Das traditionsreiche britische Unternehmen - noch die Nummer vier im weltweiten Geschäft mit Musikkonserven - hat es besonders hart getroffen. Nach Auswegen aus der immer schärfer werdenden Krise der Musikindustrie suchen jedoch auch die anderen Global Player - Warner Music und wie die beiden Branchenführer Universal und Sony BMG.

"Im Jahr 2007 wurde klar, dass die Musikindustrie in heftigen Kontraktionen liegt", sagt Mark Mulligan von der Analysefirma Jupiter Research. "Daraus muss sie als ein völlig anderes Wesen hervorgehen, als sie das im 20. Jahrhundert war." Kaum etwas symbolisiert besser, wie modernisierungsbedürftig die Branche ist, als das 110 Jahre alte Markenzeichen des EMI-Labels "His Masters Voice" - ein Hund mit Schlappohren vor dem Schalltrichter eines Edison-Phonographen.

So irrelevant wie das alte Grammophon erscheint immer mehr, was bislang noch das Kerngeschäft der Branche ist - der Verkauf von CDs. 2006 sorgten die Silberlinge als Nachfolger der Vinylplatte noch für 80 Prozent der Umsätze der vier Branchenriesen. Doch es geht bergab. Nach Angaben des britischen Magazins The Economist sank in der ersten Hälfte des vergangenen Jahres der Absatz von Musik-CDs in den USA um 19 Prozent, in Kanada um 21 Prozent, in Australien um 14 Prozent und in Europa zwischen sechs und zwölf Prozent.

Vermarktungsstrategien der Plattenfirmen sind nicht mehr zeitgemäß

Große Handelsketten planen deutliche Reduzierungen der Verkaufsflächen für CDs, in den USA um bis zu einem Drittel. Freilich setzen EMI und die anderen Player inzwischen verstärkt auf das Geschäft mit digitalen Downloads im Internet. Doch sie sind spät auf diesen Zug gesprungen, und die nur noch langsam wachsenden Einnahmen aus Downloads machen die Verluste bei CDs nicht wett.

Zudem bietet nicht nur das Internet Musikern individuelle Möglichkeiten, sich von den Fesseln zu befreien, als die sie oft die Marketingstrategien der Konzerne empfinden. Superstar Madonna kehrte Warner Music den Rücken und wandte sich dem flexibel agierenden Konzert-Promoter Live Nation zu. Paul McCartney ließ sein jüngstes Album von der Kaffee-Kette Starbucks vertreiben. Die Altrocker The Eagles erreichten in den USA jetzt Rekordumsätze ganz ohne ein Label.

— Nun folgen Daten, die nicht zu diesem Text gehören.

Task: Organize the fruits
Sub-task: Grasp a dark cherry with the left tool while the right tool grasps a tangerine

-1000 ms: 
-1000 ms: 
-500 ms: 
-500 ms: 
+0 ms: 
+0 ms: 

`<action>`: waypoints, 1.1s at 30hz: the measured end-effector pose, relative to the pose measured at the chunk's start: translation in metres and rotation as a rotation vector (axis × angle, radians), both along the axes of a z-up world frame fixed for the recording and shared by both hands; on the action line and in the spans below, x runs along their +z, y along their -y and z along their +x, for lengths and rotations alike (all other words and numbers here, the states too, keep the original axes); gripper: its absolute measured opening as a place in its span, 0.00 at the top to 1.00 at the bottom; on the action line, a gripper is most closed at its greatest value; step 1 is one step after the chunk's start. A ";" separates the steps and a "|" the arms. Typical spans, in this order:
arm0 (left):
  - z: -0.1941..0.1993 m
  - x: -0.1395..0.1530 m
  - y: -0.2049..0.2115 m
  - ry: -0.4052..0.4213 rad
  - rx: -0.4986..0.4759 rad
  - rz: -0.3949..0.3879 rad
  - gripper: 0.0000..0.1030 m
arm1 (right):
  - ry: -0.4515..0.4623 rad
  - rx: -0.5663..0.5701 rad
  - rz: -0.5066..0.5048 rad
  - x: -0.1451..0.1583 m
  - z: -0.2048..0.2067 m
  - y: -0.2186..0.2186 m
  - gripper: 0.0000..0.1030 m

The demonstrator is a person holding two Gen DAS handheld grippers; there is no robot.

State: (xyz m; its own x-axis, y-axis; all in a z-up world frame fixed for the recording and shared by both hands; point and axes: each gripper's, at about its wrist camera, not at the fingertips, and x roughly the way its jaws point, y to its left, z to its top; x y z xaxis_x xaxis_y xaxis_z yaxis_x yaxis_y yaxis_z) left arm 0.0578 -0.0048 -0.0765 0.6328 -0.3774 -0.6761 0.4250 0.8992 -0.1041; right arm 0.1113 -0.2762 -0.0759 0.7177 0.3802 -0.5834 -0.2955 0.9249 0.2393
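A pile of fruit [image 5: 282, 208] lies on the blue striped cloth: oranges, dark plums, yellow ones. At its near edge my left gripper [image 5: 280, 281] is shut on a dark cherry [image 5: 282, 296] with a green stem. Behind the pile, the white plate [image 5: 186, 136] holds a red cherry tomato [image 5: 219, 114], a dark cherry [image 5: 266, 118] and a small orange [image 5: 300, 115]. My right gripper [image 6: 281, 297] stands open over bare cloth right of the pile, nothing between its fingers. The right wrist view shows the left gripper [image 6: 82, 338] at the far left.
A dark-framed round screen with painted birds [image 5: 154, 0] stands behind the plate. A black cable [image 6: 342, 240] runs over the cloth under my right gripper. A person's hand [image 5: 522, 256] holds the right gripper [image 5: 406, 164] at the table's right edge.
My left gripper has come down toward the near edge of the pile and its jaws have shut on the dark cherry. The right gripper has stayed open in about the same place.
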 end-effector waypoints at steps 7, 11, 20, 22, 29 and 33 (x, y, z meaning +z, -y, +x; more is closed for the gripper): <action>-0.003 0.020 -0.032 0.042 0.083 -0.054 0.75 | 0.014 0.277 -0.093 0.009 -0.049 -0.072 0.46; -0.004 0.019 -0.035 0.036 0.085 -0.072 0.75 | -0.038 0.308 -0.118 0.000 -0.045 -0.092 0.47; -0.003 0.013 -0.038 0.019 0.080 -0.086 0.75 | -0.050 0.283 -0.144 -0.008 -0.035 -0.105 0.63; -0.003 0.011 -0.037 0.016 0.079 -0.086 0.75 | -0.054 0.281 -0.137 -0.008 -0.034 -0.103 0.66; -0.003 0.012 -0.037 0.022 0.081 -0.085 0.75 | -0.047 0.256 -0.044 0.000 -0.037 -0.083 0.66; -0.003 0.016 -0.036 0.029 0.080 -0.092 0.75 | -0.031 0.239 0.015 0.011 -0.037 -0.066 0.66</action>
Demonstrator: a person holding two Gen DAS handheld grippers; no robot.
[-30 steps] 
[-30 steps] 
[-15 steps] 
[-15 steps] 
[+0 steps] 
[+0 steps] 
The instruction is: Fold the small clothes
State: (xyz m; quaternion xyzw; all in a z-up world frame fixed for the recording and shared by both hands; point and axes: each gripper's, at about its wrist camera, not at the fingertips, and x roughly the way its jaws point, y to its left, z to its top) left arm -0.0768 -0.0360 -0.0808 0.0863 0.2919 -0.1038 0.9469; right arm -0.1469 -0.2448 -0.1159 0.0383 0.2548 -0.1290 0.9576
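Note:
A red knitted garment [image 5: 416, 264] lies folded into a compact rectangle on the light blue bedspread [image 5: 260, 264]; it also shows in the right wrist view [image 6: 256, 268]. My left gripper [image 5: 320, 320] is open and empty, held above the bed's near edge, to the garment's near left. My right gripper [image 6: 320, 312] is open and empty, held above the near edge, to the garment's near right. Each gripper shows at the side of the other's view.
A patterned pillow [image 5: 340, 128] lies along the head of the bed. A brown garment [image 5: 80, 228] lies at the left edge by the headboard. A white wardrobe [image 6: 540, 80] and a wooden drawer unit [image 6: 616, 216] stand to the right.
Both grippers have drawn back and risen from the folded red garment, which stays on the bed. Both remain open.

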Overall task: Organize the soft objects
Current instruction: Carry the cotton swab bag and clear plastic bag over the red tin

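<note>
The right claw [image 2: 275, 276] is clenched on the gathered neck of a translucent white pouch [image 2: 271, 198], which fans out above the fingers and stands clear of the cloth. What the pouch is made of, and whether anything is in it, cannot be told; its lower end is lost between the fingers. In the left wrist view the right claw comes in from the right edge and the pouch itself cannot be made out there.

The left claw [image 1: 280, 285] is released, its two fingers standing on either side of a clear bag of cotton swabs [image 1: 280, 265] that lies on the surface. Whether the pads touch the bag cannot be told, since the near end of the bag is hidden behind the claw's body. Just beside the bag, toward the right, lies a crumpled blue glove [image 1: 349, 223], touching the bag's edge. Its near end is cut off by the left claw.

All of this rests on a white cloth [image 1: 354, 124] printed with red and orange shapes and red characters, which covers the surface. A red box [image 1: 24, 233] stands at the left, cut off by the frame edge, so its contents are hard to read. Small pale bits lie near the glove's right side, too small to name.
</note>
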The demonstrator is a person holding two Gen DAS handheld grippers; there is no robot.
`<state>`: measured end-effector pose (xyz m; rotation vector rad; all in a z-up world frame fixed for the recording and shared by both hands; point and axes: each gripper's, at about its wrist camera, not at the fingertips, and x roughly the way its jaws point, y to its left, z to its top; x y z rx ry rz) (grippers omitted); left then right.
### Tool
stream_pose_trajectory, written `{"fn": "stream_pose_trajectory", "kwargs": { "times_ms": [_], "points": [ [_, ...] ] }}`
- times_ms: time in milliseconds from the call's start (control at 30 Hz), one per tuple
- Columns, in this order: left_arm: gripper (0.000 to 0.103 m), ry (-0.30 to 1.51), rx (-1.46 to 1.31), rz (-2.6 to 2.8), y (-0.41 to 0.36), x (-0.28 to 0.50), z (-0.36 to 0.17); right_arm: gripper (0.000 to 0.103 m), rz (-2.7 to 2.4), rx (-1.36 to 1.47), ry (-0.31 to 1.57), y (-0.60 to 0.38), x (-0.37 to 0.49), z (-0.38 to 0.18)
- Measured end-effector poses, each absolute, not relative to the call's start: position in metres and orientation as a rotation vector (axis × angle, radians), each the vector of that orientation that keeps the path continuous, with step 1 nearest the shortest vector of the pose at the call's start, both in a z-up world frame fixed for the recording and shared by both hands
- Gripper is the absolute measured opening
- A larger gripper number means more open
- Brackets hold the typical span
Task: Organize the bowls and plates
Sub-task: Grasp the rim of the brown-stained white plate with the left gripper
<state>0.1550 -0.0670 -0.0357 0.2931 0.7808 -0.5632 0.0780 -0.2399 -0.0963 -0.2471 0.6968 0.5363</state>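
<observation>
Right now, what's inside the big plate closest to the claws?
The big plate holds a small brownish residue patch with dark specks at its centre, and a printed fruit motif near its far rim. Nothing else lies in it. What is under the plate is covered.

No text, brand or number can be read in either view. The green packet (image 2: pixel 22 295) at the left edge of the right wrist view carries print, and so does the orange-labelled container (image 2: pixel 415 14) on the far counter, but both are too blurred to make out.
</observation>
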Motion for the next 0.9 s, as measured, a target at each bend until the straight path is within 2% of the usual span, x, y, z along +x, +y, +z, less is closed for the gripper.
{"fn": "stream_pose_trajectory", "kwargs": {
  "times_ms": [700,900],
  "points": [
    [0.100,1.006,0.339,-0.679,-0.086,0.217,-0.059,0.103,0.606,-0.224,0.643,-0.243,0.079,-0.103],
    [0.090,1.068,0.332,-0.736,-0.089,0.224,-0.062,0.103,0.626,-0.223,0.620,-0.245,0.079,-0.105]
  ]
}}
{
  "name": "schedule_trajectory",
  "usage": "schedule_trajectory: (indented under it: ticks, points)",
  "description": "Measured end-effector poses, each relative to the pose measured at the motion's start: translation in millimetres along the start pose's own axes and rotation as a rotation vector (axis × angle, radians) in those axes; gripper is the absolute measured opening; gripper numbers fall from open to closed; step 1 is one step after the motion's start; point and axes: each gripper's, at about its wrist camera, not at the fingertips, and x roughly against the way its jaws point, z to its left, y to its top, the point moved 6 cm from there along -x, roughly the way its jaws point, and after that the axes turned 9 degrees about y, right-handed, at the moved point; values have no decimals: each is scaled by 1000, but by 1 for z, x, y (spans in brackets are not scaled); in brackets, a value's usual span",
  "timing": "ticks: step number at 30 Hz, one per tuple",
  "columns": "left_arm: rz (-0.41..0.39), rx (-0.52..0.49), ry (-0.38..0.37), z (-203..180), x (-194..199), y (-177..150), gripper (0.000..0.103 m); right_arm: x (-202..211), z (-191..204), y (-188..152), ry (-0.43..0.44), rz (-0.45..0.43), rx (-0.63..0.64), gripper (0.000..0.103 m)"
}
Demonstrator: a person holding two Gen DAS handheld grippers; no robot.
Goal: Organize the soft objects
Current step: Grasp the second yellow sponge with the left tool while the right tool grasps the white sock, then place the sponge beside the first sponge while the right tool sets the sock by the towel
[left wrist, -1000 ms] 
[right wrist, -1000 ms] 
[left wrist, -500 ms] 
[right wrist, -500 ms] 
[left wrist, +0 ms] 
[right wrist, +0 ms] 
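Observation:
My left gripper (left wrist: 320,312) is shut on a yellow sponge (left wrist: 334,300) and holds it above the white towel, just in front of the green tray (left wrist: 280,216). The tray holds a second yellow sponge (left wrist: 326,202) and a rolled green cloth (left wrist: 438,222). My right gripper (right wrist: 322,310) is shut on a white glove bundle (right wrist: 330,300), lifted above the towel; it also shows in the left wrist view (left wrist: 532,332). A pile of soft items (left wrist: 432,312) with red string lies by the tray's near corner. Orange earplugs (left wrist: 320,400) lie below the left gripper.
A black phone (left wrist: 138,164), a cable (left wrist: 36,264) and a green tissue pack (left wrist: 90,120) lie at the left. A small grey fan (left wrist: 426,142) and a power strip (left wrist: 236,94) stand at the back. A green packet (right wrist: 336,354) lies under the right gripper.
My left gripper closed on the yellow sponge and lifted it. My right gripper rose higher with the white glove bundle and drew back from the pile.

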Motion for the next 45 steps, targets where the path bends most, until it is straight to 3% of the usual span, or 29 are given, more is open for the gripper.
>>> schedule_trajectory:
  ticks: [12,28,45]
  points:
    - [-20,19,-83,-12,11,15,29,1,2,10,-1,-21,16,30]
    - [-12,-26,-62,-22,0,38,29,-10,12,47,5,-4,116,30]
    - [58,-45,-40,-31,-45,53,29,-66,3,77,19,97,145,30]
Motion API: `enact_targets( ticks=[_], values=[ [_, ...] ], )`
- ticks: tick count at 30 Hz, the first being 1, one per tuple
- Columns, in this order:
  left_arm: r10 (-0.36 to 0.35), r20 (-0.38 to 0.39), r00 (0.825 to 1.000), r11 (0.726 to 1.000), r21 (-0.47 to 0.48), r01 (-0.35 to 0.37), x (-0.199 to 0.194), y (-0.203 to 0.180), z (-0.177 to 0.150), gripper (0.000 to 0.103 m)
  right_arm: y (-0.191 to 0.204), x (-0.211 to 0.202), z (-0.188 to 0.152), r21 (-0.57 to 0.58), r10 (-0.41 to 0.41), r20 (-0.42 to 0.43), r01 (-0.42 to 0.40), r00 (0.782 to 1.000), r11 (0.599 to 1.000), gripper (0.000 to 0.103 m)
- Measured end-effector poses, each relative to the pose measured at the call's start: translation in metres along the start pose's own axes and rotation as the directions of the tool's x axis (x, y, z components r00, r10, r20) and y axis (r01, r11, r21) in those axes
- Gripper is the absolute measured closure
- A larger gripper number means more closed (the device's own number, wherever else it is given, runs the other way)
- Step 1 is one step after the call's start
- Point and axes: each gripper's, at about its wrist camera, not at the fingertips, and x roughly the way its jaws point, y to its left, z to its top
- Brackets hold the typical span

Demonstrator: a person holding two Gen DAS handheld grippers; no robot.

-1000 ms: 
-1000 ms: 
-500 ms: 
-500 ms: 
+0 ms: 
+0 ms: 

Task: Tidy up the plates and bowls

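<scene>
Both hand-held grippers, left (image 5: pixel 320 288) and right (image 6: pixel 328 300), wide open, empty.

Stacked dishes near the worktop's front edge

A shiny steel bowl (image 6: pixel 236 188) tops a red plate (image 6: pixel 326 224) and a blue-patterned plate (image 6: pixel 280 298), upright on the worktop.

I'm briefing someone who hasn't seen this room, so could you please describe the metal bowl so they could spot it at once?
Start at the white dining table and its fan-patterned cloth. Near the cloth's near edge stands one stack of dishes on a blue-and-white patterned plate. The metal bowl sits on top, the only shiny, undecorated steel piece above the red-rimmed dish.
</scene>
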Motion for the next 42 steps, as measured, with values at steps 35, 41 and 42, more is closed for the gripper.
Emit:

Allerdings sind die weitaus meisten der jungen Künstler, die kaum Spielraum für finanzielle Risiken haben, weiter auf die Musikindustrie angewiesen. Die wagt sich unter dem Zwang zur Veränderung nun mehr und mehr auf unbekanntes Terrain. Comes with Music lautet eines der neuen Schlagworte. "Mit Musik" werden künftig zum Beispiel immer mehr Mobiltelefone kommen. Der Handy-Vertrag soll Zugang zu einer bestimmten - teils sogar unbeschränkten - Menge an kostenlosen Songdownloads gewähren.

Vorreiter sind Nokia und Universal. Der Telefon-Riese beteiligt den Musikkonzern als Gegenleistung für dessen Tonkonserven am Erlös seiner Handys. Dass mit solchen Marketing-Strategien so viel zu verdienen sein wird wie einst mit Platte und CD, wird jedoch bezweifelt. Sicher sei nur, dass der Kampf um Marktanteile immer härter wird, schrieb der Economist und fügte hinzu: "Der eine oder andere wird ihn nicht überleben."